* _Problem description_
Read through the data and count the lines that contain the string "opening"; give only the result.
________________
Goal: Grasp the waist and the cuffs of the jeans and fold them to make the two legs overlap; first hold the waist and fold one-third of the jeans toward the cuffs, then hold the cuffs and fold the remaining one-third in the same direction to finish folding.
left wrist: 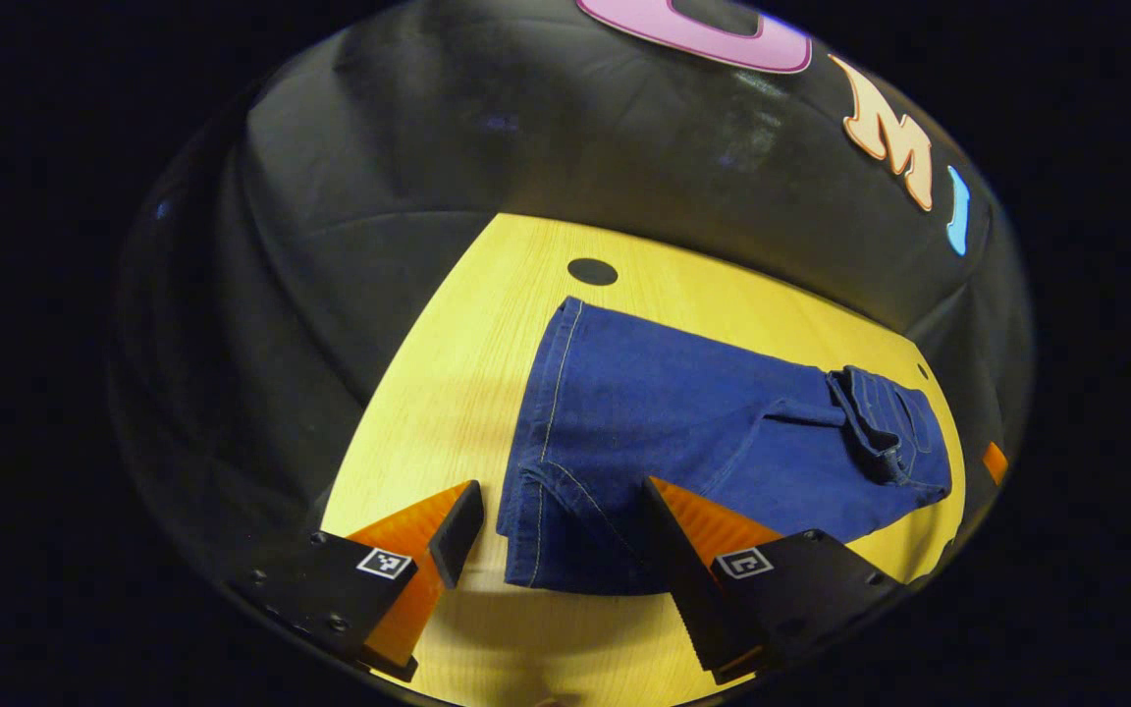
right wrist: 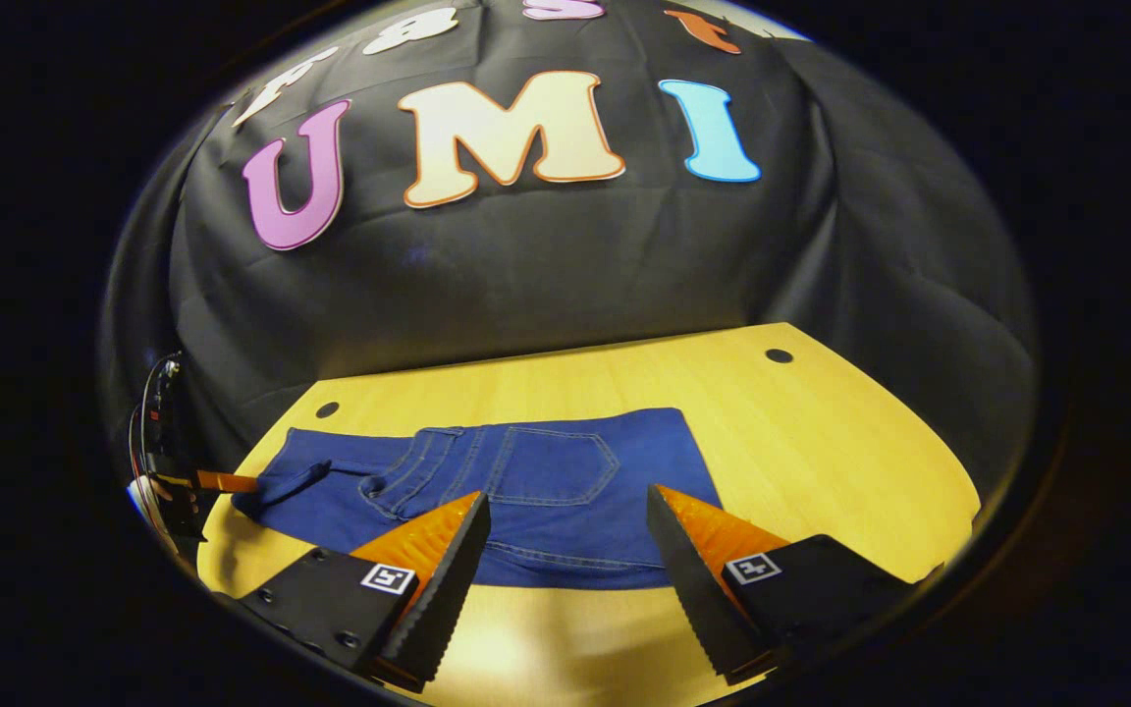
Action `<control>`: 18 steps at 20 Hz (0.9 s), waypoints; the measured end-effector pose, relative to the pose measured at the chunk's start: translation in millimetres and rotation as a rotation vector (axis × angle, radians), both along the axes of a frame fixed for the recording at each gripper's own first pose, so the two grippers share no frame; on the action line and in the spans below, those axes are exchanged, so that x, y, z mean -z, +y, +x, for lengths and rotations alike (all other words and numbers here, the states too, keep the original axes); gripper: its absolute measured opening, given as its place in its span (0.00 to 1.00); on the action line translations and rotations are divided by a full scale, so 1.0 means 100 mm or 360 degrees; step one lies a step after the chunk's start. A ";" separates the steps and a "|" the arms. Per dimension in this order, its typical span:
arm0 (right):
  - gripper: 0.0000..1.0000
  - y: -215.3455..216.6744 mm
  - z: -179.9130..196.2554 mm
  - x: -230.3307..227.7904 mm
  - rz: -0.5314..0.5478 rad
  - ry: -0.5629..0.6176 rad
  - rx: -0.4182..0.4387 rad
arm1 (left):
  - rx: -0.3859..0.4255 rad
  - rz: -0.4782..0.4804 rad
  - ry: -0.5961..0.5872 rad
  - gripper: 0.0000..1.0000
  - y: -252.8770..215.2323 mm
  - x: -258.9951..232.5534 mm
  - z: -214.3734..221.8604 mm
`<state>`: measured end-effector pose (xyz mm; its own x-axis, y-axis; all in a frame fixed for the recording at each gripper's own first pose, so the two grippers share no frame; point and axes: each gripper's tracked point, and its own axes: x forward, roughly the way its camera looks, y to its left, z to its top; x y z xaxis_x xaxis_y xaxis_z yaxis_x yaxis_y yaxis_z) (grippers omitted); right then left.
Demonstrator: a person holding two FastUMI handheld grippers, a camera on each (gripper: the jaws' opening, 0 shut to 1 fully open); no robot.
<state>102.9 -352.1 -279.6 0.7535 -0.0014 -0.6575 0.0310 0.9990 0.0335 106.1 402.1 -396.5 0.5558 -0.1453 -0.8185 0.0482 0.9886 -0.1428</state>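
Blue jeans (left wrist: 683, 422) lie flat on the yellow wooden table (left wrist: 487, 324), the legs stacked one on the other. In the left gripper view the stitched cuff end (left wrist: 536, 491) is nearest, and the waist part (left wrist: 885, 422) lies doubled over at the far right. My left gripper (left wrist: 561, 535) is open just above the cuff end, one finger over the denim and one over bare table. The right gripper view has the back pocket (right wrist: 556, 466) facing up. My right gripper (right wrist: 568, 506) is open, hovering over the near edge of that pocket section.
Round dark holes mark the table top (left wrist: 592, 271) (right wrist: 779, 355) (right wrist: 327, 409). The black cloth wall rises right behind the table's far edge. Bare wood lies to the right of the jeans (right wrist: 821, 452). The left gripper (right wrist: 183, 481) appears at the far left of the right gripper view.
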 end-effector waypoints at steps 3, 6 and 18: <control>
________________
* _Solution to this task_
2